YOUR OBJECTIVE: Repeat exactly the lines of the listing below, please, starting with the first and ending with the line containing "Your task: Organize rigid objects"; leave out the rest.

Start of Block

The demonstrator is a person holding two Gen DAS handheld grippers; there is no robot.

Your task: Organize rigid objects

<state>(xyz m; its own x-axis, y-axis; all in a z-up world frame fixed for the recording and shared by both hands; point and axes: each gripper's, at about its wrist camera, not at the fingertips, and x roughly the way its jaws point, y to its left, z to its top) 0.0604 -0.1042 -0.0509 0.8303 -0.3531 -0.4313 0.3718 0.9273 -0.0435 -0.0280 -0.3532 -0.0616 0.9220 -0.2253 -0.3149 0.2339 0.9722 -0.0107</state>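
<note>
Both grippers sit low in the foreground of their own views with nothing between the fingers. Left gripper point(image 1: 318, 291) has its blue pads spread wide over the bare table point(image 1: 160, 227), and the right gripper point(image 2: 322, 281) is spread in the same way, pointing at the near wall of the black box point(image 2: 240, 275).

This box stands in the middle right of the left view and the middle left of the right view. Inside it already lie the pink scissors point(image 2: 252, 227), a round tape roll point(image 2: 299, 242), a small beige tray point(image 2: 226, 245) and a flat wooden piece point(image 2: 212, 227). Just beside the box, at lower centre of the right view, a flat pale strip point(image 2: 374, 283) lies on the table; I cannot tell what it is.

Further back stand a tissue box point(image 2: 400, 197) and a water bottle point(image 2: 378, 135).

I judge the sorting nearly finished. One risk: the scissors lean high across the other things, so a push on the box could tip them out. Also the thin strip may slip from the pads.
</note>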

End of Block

EXERCISE OUTPUT:
The demonstrator is a person holding two Gen DAS handheld grippers; there is no robot.

Your task: Organize rigid objects

No part of the exercise is left unanswered.